The problem | In the material below, find the line that contains "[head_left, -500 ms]" and the line that contains "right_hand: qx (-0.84", then write out exactly those two lines and everything between them.

Data |
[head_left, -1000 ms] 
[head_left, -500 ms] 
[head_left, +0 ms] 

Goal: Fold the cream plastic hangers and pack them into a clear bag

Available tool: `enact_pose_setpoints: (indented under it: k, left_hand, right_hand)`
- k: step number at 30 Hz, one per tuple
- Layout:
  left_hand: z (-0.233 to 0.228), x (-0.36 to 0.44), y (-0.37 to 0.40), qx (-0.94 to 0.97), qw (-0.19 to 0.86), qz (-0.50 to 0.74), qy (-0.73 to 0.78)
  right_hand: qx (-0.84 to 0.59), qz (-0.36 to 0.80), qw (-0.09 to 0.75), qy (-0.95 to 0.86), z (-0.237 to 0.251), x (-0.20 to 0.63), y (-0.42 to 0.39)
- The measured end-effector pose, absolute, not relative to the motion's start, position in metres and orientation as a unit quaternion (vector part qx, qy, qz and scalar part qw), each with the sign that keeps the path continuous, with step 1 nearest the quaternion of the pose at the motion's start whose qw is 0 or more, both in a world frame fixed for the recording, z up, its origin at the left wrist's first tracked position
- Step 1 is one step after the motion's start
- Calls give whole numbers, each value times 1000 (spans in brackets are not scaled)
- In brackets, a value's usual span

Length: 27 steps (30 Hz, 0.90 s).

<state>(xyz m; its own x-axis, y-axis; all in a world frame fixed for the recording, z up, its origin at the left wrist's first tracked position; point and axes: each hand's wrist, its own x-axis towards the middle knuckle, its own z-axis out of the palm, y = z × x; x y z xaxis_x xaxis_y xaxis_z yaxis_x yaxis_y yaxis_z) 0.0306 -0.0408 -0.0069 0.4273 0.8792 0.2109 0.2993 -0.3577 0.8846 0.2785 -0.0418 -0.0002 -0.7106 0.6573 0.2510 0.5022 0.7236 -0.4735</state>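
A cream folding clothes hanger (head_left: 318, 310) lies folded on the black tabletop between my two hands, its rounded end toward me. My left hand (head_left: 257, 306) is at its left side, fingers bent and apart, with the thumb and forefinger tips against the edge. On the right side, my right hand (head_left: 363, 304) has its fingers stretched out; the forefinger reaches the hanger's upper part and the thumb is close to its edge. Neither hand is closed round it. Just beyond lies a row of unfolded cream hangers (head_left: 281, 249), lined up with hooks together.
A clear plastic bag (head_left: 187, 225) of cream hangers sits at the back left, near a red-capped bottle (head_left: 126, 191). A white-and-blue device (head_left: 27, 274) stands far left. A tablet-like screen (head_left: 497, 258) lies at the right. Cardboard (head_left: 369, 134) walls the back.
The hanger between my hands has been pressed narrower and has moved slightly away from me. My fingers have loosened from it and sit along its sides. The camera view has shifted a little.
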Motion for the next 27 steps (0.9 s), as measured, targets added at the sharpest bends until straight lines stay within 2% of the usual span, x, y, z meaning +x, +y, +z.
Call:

Exercise output |
[head_left, -500 ms] 
[head_left, +0 ms] 

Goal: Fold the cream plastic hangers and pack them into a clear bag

Available tool: `enact_pose_setpoints: (indented under it: k, left_hand, right_hand)`
- k: step number at 30 Hz, one per tuple
- Layout:
  left_hand: z (-0.233 to 0.228), x (-0.36 to 0.44), y (-0.37 to 0.40), qx (-0.94 to 0.97), qw (-0.19 to 0.86), qz (-0.50 to 0.74), qy (-0.73 to 0.78)
  right_hand: qx (-0.84 to 0.59), qz (-0.36 to 0.80), qw (-0.09 to 0.75), qy (-0.95 to 0.86), z (-0.237 to 0.251), x (-0.20 to 0.63), y (-0.42 to 0.39)

Nothing else is required to finish the exercise.